Technologies that have thrived, from electricity through to the digital age, have grown, not because they deliver more, but because they deliver better.
Â UNIFICATION OF REFORM, REVOLUTION AND DISRUPTION
In industry, disruptive innovation sneaks in from below. In community, revolution starts with a few committed people and grows to a tipping point. System reform is built on past foundations. While providers focus on their services or products, their research, their education or training, their processes and procedures, and fitting people into their type of service, they can fail to see that the average consumer and their family does not want or like what is on offer. They miss the signs of disruption and revolution, and dismiss and resist reform in an effort to preserve their traditional market hegemony.
Given a choice, most of us will opt for stability over change.6132471667 Ignoring what is coming may not be wise â for the times, they have changed.
[i] Stange KC. The problem of fragmentation and the need for integrative solutions. Ann Fam Med. 2009;7(2):100â3.
[ii] Griffiths M, Mendoza J, Carron-Arthur B. Whereto mental health reform in Australia: is anyone listening to our independent auditors? Med J Aust. 2015;202(4):172â4.
[iii] Mold A. Making British patients into consumers. Lancet. 2015;385(9975):1286â7.
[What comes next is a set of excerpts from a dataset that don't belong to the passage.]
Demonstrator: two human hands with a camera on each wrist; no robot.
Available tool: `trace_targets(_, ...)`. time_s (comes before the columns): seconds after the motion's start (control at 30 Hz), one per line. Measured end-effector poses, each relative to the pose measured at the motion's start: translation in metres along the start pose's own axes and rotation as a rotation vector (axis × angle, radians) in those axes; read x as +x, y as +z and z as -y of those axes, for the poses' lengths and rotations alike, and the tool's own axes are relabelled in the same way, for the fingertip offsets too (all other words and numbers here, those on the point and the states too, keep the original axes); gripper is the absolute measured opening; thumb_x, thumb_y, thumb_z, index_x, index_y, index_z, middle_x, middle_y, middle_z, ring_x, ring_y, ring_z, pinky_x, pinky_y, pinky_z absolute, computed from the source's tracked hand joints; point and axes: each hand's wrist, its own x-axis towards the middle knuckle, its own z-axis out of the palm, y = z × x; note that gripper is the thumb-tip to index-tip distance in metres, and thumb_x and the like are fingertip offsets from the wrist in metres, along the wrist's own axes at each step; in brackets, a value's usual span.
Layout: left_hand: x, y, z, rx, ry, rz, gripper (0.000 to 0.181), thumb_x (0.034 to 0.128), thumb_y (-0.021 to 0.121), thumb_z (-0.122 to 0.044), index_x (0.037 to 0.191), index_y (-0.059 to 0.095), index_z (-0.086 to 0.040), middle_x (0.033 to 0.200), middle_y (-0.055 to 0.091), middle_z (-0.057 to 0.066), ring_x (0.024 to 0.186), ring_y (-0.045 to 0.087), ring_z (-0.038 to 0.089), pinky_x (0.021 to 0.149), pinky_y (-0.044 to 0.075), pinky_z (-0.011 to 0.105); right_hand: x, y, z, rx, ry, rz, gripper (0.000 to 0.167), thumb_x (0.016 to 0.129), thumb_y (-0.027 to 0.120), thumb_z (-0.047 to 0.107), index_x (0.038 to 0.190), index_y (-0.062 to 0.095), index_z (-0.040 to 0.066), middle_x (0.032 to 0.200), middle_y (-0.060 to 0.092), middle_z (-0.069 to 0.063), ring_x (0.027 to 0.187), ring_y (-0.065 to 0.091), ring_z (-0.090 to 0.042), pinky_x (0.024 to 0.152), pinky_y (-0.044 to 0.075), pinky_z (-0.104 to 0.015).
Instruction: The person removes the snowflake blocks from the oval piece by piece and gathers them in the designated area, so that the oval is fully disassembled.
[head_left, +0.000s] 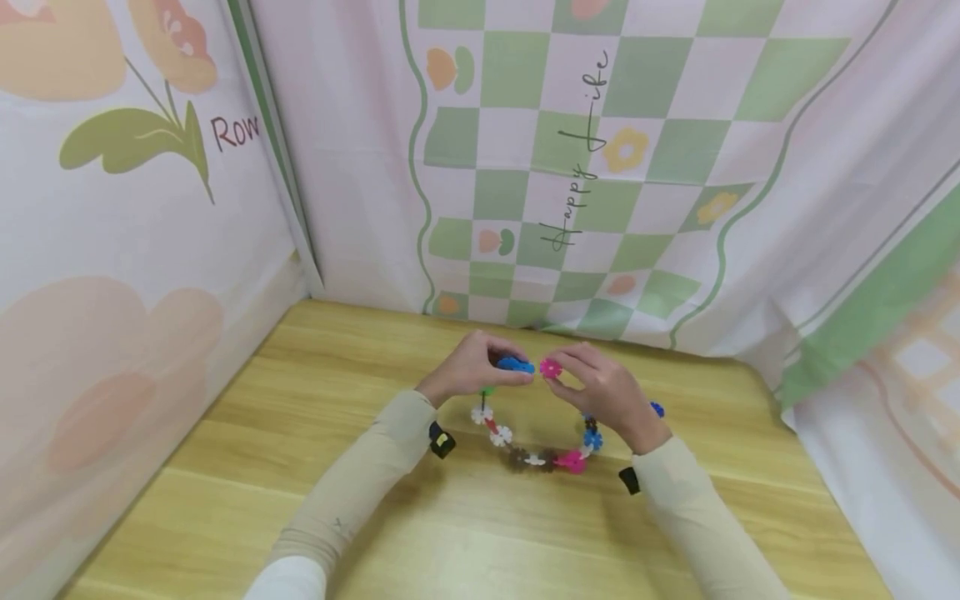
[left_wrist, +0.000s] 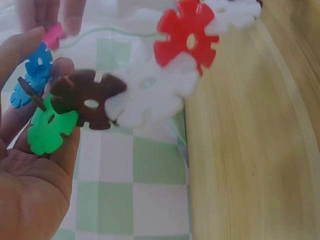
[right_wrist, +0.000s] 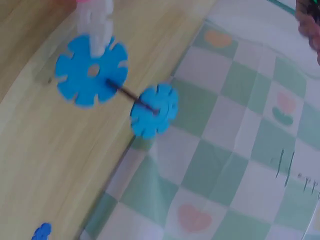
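Observation:
My left hand pinches linked blue snowflake discs between thumb and fingers. In the left wrist view, a green disc and a brown disc join them, followed by a white disc and a red disc. This chain curves toward me and round to the right, through a pink disc to a blue disc linked by a thin brown one to another blue disc. My right hand pinches a small pink disc, a narrow gap from the blue.
A dark blue disc lies on the wooden table beyond my right wrist. A checked green-and-white curtain hangs along the table's back edge, and a printed cloth wall stands on the left.

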Motion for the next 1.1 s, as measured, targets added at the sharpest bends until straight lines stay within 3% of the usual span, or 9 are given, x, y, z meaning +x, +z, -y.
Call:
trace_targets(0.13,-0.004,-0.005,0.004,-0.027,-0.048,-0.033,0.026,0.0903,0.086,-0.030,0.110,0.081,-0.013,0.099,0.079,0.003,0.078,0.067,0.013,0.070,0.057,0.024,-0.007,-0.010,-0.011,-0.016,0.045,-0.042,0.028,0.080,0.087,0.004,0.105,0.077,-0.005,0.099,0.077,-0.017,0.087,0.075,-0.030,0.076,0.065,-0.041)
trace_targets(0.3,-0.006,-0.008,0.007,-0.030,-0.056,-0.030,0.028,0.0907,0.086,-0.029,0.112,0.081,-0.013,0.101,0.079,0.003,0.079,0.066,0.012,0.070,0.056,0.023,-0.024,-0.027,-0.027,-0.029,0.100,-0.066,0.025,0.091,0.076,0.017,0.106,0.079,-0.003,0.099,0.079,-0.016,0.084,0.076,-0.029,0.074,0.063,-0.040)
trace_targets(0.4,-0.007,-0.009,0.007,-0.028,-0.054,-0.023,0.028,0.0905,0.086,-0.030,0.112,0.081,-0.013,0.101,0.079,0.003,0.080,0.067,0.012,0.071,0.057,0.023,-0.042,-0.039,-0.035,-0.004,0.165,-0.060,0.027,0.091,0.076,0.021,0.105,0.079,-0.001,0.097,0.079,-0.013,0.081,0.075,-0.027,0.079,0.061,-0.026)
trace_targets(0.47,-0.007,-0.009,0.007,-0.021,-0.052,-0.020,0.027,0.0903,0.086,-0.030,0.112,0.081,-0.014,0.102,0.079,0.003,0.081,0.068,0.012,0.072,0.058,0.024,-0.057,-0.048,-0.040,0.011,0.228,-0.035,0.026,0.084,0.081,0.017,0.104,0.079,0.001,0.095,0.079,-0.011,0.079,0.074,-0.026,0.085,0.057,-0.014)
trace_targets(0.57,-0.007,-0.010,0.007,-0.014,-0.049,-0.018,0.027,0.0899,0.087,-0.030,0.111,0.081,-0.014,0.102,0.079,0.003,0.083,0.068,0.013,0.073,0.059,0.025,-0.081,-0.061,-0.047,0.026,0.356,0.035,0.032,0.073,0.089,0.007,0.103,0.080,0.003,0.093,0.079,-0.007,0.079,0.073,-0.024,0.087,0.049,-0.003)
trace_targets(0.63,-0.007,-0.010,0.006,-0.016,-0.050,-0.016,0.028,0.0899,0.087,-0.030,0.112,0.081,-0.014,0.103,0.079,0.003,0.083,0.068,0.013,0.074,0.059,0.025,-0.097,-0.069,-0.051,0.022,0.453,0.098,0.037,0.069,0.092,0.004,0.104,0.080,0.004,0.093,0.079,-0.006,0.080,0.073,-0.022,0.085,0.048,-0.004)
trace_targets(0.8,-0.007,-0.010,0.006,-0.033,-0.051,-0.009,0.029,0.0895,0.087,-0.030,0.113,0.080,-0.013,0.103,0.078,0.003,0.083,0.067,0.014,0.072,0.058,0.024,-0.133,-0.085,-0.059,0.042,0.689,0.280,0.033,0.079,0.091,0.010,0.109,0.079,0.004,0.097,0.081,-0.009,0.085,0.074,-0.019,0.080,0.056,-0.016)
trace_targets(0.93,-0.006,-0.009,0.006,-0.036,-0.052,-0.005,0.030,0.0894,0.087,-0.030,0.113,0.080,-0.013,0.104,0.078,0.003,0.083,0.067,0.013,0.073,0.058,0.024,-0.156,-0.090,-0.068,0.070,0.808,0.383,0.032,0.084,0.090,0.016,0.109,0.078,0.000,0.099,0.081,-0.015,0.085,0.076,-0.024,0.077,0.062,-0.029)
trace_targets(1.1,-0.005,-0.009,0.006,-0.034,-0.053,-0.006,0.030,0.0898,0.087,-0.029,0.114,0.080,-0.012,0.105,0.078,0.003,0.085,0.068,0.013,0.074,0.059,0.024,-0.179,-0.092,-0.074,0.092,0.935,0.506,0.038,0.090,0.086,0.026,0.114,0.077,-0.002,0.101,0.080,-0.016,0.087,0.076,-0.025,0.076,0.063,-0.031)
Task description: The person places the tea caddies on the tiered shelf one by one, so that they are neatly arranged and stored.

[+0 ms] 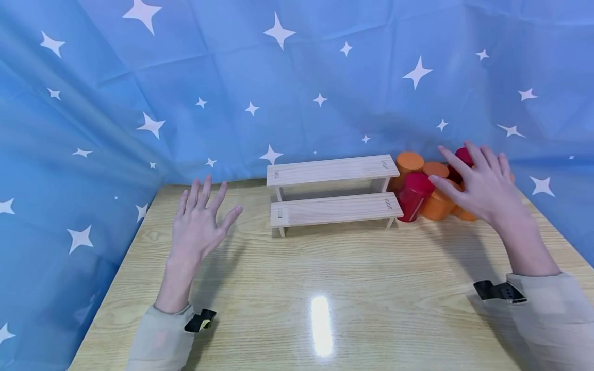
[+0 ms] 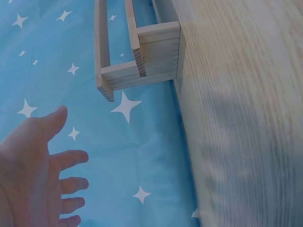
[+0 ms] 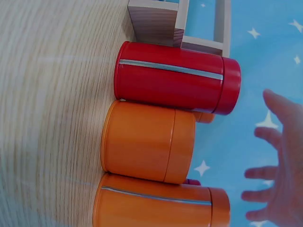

[iv] Medibank Private Limited and Nous Group. The case for mental health reform in Australia: a review of expenditure and system design. Melbourne: Medibank Private Limited and Nous Group; 2013 [cited 2017 Mar 9]. Available from: www.medibank.com.au/Client/Documents/Pdfs/ The_Case_for_Mental_Health_Reform_in_Australia.pdf
4073134397 Burdekin B. Report of the national inquiry into the human rights of people with mental illness. Sydney: Australian Human Rights Commission; 1993 [cited 2017 Mar 22]. Available from: www.humanrights.gov.au/publications/ report-national-inquiry-human-rights-people-mental illness
3105734136 Groom G, Hickie I, Davenport T. âOut of hospital, out of mind!â A report detailing mental health services in Australia in 2002 and community priorities for national mental health policy for 2003â2008. Canberra: Mental Health Council of Australia; 2003 [cited 2017 Mar 9]. Available from: mhaustralia.org/sites/default/files/ imported/component/rsfiles/mental-health-services/Out_ of_Hospital_Out_of_Mind.pdf
[vii] Mental Health Council of Australia. Not for service: experiences of injustice and despair in mental health care in Australia. Canberra: Mental Health Council of Australia; 2005 [cited 2017 Mar 9]. Available from: www.humanrights.gov.au/sites/default/files/content/ disability_rights/notforservice/documents/NFS_Finaldoc. pdf
(579) 779-8106 The Senate Select Committee on Mental Health. A national approach to mental health: from crisis to community. Canberra: Commonwealth of Australia; 2006 [cited 2017Â MarÂ 9]. Available from: www.aph.gov.au/ Parliamentary_Business/Committees/Senate/Former_ Committees/mentalhealth/report/index
(917) 783-0342 National Mental Health Commission. Contributing lives, thriving communities: report of the national review of mental health programmes and services. Sydney: NMHC; 2014 [cited 2017 Mar 9]. Available from: www. mentalhealthcommission.gov.au/our-reports/contributinglives,-thriving-communities-review-of-mental-healthprogrammes-and-services.aspx
(401) 409-5491 Â National Health and Hospitals Reform Commission. A healthier future for all Australians: final report June 2009. Canberra: Commonwealth of Australia; 2009 [cited 2017Â MarÂ 17]. Available from: webarchive.nla.gov.au/ gov/20140211213250//www.yourhealth.gov.au/ internet/yourhealth/publishing.nsf/Content/nhhrc-reporttoc
904-354-8183 Â Oliver-BaxterÂ J, BrownÂ L. PHCRIS research roundup: primary health care funding models. Adelaide: Primary Health Care Research and Information Service. Available from: www.phcris.org.au/phplib/filedownload.php?file=/ elib/lib/downloaded_files/publications/pdfs/phcris_ pub_8412.pdf
9023217280 WhitfordÂ H, BuckinghamÂ B, ManderscheidÂ R. Australiaâs national mental health strategy. BrÂ JÂ Psychiatry. 2002;180(3):210â15.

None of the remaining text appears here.